Tuesday, October 8, 2013

This salad has fangirls

Ok,  fangirl.

She's only one person, but she's pretty fanatical. Last semester, I couldn't get halfway through my first bite before she would ask me when I was planning on making it again. I had to start buying double ingredients so I had an answer for her. Pretty good showing for a salad.

I made fun of her a lot, but the truth is I was delighted. Besides my usual joy in people liking my food, this particular salad is a favorite of mine. Her neurosis  justified my desire to eat it constantly. It's always reassuring when someone shares your addiction. 



Those are croutons, which I made in my kitchen. That's really the only difference between this salad and the Caesars you find in plastic containers at gas stations; the components are homemade. In the interest of blogging, however, I should probably be more detailed. The dressing involves no anchovies (unless you count the tiny amount in Worcestershire sauce) but there is a raw egg, and cheese mixed into the dressing. Also, it's very important you chop the heart of romaine crosswise, and into pretty small pieces- I let my mom handle the lettuce once and my sister was most displeased. Hey! Two fangirls and counting.



Caesar Salad
Special thanks to Ellen (recipe testing goddess) and Andrew (guinea pig extraordinaire)

Note on crouton bread: a baguette is the perfect size and shape for croutons, but in my opinion making croutons out of a baguette is a waste of good bread. You can use pretty much any bread you want - I suggest something  from the 'day old' section of the grocery store - as long as you can slice it very thinly without it crumbling. If that's proving difficult, I suggest throwing it in the freezer for 5 minutes first. Additionally, extra sliced bread can be stored in the freezer for future croutons.

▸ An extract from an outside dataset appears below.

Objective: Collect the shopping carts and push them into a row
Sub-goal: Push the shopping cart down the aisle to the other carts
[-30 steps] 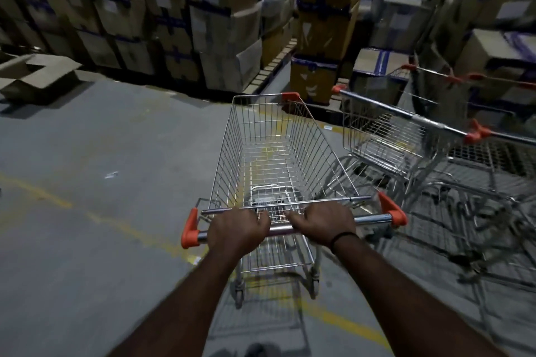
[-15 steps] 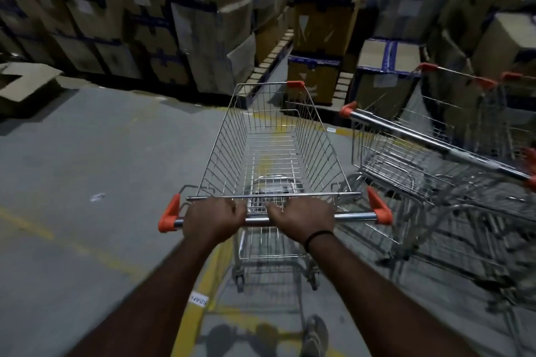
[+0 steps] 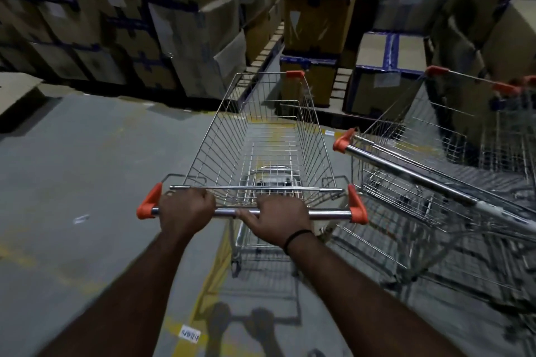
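Gripping the cart's handle bar (image 3: 278, 213), both hands (image 3: 185, 210) (image 3: 277, 219) trail its basket (image 3: 261, 148).

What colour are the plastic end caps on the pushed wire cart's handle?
Orange end caps; clearest in head view.

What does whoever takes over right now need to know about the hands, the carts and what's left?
Hands: left hand and right hand both grip the handle bar of the empty cart.
Carts: the parked carts stand close on its right, at an angle to it.
Done: this cart is collected and brought alongside.
Left: probably swing it round behind the parked carts and push it in; it is not yet nested.
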The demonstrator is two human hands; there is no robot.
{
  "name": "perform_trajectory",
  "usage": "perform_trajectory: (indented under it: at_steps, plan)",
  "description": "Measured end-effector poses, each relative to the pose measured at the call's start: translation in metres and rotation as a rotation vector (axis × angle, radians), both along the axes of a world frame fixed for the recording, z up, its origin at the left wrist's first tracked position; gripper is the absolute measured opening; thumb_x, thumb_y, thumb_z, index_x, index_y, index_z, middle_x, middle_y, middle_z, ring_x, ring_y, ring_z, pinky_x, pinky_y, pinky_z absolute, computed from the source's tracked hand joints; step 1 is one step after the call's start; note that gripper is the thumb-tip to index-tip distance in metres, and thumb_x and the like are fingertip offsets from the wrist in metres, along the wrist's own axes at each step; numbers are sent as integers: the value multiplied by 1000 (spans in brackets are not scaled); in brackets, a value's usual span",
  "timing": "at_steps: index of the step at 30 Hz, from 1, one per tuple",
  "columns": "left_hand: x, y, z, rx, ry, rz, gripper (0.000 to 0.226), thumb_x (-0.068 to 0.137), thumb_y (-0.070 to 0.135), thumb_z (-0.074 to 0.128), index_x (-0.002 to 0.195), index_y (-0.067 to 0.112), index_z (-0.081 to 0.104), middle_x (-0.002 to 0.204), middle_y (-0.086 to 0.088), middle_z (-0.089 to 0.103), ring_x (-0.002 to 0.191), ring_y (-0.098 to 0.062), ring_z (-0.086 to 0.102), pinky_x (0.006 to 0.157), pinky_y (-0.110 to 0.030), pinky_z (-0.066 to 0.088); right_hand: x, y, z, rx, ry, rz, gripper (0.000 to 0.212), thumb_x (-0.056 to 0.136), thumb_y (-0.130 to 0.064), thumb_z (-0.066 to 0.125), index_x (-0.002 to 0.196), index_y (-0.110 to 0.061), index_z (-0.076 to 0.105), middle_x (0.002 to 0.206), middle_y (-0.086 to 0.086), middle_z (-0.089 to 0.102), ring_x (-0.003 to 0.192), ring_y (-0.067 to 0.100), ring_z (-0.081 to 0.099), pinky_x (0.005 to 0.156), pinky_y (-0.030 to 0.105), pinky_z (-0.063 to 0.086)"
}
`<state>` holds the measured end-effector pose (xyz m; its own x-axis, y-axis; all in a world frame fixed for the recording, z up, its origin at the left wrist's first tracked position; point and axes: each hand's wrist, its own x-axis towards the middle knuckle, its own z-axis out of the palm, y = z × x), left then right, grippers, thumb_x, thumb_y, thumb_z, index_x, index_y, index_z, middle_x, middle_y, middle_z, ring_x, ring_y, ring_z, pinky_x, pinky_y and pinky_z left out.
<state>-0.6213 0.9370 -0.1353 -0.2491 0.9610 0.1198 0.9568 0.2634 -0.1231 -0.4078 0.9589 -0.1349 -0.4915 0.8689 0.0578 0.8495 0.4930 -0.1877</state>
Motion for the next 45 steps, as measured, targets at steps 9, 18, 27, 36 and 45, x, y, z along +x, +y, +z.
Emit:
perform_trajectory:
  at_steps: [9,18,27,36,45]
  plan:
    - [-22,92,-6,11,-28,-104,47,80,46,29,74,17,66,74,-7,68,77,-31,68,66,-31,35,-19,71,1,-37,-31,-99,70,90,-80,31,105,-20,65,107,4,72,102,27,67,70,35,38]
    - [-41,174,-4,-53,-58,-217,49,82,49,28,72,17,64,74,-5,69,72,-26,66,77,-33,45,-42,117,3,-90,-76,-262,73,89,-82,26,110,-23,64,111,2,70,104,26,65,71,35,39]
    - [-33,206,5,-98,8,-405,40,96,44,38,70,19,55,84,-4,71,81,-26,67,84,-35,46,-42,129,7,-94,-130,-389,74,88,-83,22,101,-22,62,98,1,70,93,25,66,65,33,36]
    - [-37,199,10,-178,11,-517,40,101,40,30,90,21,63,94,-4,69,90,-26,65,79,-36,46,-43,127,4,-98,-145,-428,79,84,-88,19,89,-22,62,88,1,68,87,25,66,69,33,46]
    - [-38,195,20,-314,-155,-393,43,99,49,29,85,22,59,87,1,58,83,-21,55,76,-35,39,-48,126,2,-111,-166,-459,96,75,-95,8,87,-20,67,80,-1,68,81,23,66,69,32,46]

2 hearts of romaine (you know those bags with three? use two)
3/4 cup shredded parmesan, divided
~half of a baguette (see note on crouton bread)
1 egg
2 cloves garlic, crushed
1 1/2 tsp dijon mustard
2 tsp lemon juice
1/2 cup olive oil plus more for drizzling (milder is actually better in this case... wooo for generic brands!)
7 drops Worcestershire  sauce
salt, pepper and ground corriander

Preheat oven to 350. Thinly slice bread and arrange flat on a baking tray. Drizzle with olive oil, and sprinkle generously with salt, pepper and coriander. Flip all the bread pieces over and do the same to the other side. Bake croutons for 10-20 minutes, until dark brown and crunchy (timing will depend a lot on your oven). 

Next make dressing. Beat the egg in a mid-sized bowl, then whisk in garlic, mustard, and lemon juice. Slowly mix in olive oil, then taste for balance. You want mustard and lemon to be balanced, and a good kick of garlic. Add worsteshire sauce , then cheese, then salt if necessary. Add black pepper to taste (the amount I like is inappropriate for human consumption).

Chop lettuce, then break croutons into smaller pieces and dump the whole mess into a salad bowl. Toss with dressing, then again with remaining cheese. Eat and be merry!